Comparison of machine learning and the regression-based EHMRG model for predicting early mortality in acute heart failure


Background — Although risk stratification of patients with acute decompensated heart failure (HF) is important, it is unknown whether machine learning (ML) or conventional statistical models are optimal. We developed ML algorithms to predict 7-day and 30-day mortality in patients with acute HF and compared these with an existing logistic regression model at the same timepoints.

Methods — Patients presenting to one of 86 hospitals, who were either admitted to hospital or discharged home directly from the emergency department, were randomly selected using stratified random sampling. ML approaches, including neural networks, random forest, XGBoost, and the Lasso, were compared with a validated logistic regression model for discrimination and calibration.

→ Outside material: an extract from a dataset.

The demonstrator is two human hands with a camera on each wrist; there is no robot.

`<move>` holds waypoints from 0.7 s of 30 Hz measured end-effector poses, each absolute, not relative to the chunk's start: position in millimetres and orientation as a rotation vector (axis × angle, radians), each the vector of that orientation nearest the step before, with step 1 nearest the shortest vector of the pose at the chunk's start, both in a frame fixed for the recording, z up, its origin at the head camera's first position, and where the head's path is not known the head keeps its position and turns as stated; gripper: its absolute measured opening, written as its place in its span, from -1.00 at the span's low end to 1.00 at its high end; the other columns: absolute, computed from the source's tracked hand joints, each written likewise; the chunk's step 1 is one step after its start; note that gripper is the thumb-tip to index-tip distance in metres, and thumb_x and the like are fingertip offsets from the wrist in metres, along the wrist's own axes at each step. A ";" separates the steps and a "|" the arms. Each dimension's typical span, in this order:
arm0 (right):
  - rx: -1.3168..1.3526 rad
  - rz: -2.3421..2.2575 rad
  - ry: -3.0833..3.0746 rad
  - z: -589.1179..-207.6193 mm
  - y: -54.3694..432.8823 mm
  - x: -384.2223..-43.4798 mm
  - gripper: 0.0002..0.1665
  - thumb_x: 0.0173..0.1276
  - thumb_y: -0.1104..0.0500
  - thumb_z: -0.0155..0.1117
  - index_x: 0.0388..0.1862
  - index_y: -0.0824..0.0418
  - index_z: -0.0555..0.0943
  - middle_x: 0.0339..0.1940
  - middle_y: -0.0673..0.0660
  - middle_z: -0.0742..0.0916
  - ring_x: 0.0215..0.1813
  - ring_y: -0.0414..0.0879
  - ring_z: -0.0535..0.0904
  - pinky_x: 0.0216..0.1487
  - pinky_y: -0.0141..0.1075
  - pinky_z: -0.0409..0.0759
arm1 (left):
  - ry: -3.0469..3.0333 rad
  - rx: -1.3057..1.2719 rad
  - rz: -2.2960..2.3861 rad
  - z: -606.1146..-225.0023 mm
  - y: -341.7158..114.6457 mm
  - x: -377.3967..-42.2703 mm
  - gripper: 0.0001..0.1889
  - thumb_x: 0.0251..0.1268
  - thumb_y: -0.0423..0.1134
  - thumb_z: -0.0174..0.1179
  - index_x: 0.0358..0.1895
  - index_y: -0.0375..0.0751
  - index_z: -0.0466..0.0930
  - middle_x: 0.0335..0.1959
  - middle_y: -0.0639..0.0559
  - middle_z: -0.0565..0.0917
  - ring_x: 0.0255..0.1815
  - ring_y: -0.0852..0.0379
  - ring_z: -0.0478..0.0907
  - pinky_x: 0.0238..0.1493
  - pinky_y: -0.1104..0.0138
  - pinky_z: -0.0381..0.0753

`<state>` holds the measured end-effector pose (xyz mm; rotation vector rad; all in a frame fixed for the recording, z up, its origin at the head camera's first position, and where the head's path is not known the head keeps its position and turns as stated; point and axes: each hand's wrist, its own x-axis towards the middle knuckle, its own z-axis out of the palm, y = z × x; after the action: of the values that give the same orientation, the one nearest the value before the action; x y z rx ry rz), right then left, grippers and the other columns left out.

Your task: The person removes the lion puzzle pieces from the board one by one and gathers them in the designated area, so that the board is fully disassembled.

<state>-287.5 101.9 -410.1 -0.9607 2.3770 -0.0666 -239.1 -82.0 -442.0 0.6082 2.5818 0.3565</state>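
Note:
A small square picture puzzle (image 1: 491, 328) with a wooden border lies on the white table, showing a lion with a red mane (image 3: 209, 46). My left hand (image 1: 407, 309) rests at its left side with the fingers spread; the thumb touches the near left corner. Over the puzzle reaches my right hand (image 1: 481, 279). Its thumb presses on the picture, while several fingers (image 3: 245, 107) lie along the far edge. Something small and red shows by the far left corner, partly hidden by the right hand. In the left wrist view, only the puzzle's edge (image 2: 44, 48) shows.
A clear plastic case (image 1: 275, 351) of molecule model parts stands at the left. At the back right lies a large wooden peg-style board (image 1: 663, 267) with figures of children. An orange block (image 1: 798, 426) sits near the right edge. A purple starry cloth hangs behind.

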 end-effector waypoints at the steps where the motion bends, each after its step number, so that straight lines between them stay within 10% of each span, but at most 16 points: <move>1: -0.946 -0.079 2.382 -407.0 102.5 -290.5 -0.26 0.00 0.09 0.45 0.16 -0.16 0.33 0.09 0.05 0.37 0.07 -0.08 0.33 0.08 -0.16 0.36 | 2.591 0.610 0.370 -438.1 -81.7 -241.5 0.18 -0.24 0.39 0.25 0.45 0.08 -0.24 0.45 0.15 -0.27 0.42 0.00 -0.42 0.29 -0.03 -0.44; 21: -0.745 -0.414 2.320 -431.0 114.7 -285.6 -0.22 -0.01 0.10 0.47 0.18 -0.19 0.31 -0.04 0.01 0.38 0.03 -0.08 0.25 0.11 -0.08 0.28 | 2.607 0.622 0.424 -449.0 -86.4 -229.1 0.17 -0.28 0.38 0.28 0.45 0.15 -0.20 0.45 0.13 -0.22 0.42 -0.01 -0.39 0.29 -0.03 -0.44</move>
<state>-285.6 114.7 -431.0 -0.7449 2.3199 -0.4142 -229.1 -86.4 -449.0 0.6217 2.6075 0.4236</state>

Results — Among 12,608 patients in our analysis, lasso regression (c-statistic 0.774; 95% CI, 0.743, 0.806) performed better than other ML models for 7-day mortality but did not outperform the baseline logistic regression model (0.794; 95% CI, 0.789, 0.800). For 30-day mortality, XGBoost performed better than other ML models (c-statistic 0.759; 95% CI; 0.740, 0.779), but was not significantly better than logistic regression (c-statistic 0.755; 95% CI, 0.750, 0.762). Logistic regression demonstrated better calibration at 7 days (calibration-in-the-large 0.017; 95% CI, −0.657, 0.692, and calibration slope 0.954; 95% CI,0.769, 1.139) and at 30 days (−0.026; 95% CI, −0.374, 0.322 and 0.964; 95% CI, 0.831, 1.098), and best Brier scores, compared to ML approaches.

Conclusions — Logistic regression was comparable to ML in discrimination, but was superior to ML algorithms in calibration overall. ML algorithms for prognosis should routinely report calibration metrics in addition to discrimination.



Austin DE, Lee DS, Wang CK, Ma S, Wang X, Porter J, Wang B. Int J Cardiol. 2022; Jul 19 [Epub ahead of print].